You can see full details of the regulations not being met at the end of this report.

There were areas where the provider could make improvements and should:

  • Review how patients are informed of the availability of chaperones.
  • Review the process of providing locums with information about the service and its policies and procedures.
  • Review arrangements for carrying out clinical audits to drive improvement.

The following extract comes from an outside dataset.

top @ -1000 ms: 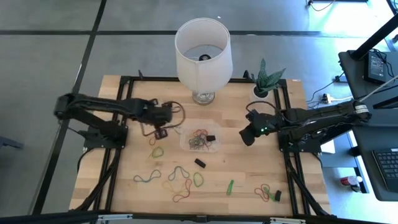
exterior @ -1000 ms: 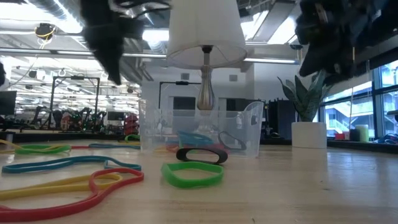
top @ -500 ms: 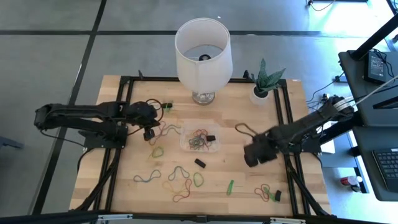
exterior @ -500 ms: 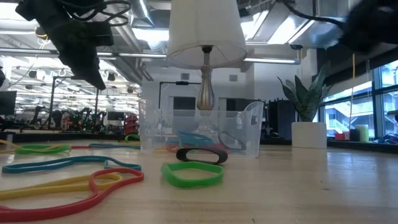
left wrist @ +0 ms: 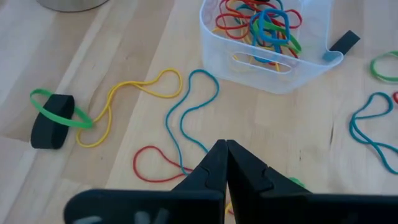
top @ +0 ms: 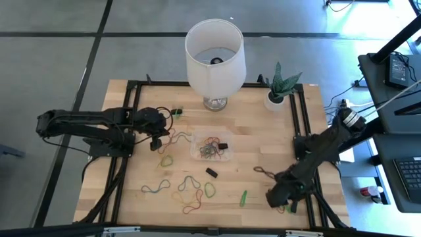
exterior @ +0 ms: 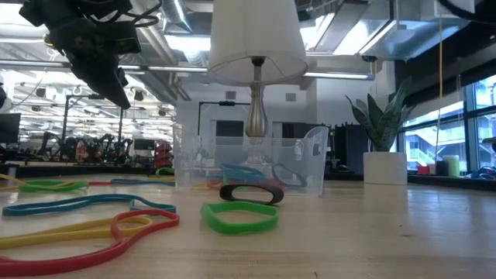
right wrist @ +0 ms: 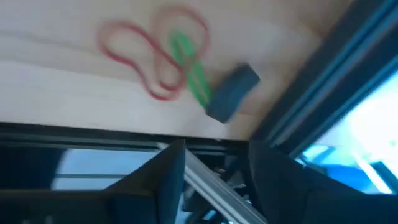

  • Review procedures for conducting and recording staff meetings.

Professor Steve Field CBE FRCP FFPH FRCGP

Chief Inspector of General Practice

Inspection carried out on 21 February 2014

During an inspection to make sure that the improvements required had been made

At our previous scheduled inspection in May 2013, we found the provider was not operating effective recruitment procedures. The service was not consistently demonstrating that appropriate pre-employments checks were carried out for new employees. Following this inspection, the provider sent us an Action Plan which detailed improvements they made to their recruitment. We carried out this follow-up inspection to check whether the service was now compliant with the regulations relating to recruitment.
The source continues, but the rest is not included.